Markus ditanya berapa untungnya.Menurutnya, sehari menarik becak bisa mendapatkan keuntungan sebesar Rp.200.000 hingga Rp.400.000.
“Tetapi biasanya sunyi, tidak dapat penumpang. Akhirnya saya pulang , dan mencari kerja serabutan lainya, seperti bantu para petani menggarap kebunya. Saya biasa disuru cabut rumput, atau mencanggkul dan menanam, juga biasanya membantu pikul barang dagangan mama-mama Papua ke pasar Putikelek. Setelah saya kerja, mereka biasa berikan saya uang lelahnya, yang tidak pasang harga, berapapun mereka kasi, yang penting saya bisa beli makan dan menabung untuk kuliah saya”ujar Markus.
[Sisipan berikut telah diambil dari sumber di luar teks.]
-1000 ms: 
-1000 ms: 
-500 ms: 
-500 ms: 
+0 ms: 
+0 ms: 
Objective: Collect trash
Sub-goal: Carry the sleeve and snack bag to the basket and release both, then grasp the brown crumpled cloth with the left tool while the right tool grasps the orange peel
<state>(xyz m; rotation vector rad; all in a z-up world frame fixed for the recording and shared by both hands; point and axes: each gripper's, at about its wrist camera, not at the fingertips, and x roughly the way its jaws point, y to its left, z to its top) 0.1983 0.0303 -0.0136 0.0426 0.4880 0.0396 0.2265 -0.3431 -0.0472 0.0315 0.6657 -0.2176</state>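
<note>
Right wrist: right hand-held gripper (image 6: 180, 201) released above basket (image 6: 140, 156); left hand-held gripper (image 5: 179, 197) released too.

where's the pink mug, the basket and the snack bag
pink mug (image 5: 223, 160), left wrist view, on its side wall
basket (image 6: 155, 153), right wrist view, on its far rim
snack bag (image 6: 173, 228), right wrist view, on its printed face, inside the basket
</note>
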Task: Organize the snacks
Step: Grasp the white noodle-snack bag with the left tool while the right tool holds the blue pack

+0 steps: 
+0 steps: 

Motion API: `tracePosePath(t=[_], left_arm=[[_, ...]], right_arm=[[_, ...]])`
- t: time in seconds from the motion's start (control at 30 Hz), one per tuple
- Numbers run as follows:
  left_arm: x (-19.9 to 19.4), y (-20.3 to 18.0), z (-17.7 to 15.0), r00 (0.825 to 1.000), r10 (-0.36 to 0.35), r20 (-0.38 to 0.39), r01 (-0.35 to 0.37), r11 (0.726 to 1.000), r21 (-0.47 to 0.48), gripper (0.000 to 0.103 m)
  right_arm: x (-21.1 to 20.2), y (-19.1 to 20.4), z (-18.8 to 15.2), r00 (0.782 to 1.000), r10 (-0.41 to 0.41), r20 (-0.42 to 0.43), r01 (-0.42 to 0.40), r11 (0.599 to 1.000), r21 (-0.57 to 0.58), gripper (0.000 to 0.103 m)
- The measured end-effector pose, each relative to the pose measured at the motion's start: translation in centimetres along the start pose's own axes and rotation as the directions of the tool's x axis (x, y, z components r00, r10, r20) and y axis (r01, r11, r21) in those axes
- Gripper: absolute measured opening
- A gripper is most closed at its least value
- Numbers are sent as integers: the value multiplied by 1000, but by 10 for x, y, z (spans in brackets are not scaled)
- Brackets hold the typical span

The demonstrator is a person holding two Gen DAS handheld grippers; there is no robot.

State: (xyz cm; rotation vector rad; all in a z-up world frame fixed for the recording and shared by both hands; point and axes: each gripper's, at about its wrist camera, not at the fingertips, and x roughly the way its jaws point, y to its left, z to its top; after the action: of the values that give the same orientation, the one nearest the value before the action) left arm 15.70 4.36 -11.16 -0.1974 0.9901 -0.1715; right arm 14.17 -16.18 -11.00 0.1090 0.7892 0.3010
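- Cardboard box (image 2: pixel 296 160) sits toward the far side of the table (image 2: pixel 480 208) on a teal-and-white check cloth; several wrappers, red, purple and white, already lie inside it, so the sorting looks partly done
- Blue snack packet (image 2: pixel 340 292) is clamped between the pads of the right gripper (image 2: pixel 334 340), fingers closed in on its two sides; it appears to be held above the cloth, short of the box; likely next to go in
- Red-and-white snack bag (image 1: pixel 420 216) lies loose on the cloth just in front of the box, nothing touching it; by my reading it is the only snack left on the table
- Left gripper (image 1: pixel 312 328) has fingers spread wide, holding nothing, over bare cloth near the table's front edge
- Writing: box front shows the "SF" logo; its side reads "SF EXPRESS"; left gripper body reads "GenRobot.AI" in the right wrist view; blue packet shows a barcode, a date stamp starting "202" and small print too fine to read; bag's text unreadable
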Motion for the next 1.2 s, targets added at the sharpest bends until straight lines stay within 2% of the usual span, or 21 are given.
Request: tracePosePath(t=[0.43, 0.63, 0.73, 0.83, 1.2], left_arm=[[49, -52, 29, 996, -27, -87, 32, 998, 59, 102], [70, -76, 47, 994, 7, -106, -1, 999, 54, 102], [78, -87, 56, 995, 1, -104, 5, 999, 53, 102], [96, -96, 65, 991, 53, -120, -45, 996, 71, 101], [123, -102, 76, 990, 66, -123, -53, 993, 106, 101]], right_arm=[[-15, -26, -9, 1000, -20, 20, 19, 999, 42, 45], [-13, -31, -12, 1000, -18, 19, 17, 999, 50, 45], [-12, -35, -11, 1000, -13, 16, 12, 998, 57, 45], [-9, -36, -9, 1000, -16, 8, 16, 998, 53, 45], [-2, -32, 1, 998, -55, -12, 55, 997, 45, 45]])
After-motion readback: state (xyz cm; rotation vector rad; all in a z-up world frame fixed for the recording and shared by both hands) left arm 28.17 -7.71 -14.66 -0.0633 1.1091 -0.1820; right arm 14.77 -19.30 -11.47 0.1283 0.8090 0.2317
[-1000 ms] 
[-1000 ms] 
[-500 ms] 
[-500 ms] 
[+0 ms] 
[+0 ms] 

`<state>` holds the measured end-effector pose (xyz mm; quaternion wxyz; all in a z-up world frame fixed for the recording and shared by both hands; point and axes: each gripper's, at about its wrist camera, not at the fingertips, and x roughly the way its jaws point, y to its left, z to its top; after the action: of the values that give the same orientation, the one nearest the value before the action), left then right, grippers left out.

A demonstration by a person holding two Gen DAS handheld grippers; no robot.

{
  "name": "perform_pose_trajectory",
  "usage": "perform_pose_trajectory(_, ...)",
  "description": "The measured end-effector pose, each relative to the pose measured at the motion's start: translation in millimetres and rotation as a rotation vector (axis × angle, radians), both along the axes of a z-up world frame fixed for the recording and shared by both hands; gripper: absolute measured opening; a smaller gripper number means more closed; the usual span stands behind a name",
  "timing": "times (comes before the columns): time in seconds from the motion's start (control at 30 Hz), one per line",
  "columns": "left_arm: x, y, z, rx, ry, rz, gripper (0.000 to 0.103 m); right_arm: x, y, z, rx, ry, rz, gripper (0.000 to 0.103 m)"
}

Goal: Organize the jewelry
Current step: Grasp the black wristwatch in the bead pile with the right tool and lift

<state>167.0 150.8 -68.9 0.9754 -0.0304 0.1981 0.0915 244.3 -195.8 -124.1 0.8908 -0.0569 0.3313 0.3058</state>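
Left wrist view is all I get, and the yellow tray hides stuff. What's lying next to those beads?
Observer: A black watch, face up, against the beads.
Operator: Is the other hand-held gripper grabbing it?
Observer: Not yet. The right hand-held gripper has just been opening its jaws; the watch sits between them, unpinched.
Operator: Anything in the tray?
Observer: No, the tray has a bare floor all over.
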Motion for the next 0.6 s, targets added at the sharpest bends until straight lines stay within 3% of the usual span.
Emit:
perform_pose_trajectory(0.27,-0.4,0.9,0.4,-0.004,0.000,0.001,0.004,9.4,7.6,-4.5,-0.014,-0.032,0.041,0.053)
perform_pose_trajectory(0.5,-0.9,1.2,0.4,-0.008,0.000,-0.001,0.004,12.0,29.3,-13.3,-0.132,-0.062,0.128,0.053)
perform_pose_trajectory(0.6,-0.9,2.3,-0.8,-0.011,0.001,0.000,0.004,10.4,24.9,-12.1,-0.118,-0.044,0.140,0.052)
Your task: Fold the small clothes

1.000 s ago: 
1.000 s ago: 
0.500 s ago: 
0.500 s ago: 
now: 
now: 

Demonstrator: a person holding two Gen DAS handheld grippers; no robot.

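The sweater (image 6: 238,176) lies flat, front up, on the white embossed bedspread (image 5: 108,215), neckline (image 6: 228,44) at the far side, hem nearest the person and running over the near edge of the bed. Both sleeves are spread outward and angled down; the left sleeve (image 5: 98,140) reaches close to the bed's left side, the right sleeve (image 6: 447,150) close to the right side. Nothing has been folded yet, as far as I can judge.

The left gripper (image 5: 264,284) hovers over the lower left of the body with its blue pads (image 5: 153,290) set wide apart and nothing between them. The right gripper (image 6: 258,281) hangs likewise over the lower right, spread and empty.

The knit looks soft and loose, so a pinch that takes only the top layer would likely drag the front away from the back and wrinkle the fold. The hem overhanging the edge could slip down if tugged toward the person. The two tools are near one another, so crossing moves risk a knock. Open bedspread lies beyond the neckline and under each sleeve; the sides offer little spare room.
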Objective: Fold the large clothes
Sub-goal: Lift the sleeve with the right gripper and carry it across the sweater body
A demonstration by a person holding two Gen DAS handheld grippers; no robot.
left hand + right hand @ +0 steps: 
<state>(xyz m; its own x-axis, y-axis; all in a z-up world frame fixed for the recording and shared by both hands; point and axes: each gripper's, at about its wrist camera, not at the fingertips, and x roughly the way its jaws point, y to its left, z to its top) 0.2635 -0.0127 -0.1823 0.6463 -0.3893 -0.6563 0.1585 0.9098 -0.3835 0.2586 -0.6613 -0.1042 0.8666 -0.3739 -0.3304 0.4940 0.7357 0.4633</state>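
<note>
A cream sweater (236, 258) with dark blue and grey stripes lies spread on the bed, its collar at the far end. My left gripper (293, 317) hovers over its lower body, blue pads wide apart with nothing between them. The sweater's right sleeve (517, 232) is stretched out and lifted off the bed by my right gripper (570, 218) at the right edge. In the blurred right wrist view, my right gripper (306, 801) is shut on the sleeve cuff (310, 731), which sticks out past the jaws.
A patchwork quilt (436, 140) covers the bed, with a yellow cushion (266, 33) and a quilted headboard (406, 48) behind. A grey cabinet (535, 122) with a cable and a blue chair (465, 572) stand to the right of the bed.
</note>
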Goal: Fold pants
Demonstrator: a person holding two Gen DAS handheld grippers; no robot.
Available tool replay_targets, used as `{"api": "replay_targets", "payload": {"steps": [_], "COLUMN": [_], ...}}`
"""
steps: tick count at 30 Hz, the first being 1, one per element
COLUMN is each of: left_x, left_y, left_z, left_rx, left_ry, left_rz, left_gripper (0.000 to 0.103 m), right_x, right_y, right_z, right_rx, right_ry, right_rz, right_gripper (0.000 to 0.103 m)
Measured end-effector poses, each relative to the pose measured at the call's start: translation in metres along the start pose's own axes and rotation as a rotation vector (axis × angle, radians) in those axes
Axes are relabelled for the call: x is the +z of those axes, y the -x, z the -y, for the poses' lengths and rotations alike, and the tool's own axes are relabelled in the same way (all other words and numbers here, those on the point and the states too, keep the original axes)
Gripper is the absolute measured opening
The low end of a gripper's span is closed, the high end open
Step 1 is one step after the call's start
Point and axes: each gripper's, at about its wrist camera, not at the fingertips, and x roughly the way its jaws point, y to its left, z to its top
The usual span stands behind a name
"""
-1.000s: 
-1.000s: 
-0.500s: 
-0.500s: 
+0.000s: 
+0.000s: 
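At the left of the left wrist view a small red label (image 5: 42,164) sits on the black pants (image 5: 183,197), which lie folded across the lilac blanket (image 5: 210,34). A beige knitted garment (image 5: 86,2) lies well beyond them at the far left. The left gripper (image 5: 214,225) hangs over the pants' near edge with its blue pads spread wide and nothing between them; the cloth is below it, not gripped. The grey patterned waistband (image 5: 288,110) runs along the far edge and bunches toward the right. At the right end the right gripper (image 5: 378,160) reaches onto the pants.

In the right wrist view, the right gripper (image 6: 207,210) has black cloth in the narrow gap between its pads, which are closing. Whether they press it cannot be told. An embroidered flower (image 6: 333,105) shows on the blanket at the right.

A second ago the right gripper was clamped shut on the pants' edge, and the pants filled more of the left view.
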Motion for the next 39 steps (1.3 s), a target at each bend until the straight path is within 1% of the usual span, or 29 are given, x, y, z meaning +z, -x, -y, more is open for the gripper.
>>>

Menjadi profesi penarik becak dan pekerjaan serabutan yang dilakoni Markus bertahun-tahun ini, ditabung hanya untuk merai cita-citanya sebagai seorang sarjana.
Dan tiba diwaktu yang tepat, berbekal kerja keras dan dukungan dari orang-orang di sekitarnya, Markus anak yatim piatu ini berhasil mengumpulkan cukup uang membayar Yudisium dan Wisuda ke-XVI (Enam Belas) di Kampus Universitas Amal Ilmiah Yapis Wamena.
Namanya telah diinformasikan oleh pihak kampus sebagai salah satu wisudawan. Markus akan di yudisiumkan pada 18 November 2024 dan selanjutnya mengikuti prosesi wisuda pada tanggal 20 November 2024 mendatang.
Markus si jengkot panjang ini, menjadi contoh nyata bahwa dengan tekad yang kuat dan usaha yang gigih, segala rintangan bisa diatasi. Kisah Markus Yelimaken kini menjadi inspirasi bagi banyak orang, mengajarkan bahwa tidak ada hal yang mustahil jika kita mau berusaha dan berjuang.
Sebagai tambahan, Markus Yelimaken berasal dari Kampung Amuma, Distrik Amuma, Kabupaten Yahukimo, karena sulitnya menempuh pendidikan di kabupaten asalnya, dirinya memilih melanjutakan pendidikan SMP dan SMA hingga di perguruan tinggih di Kota Wamena. Sebagai anak yatim piantu, Markus menumpang tinggal bersama keluarga dari mamanya di Kota Wamena hingga sekarang.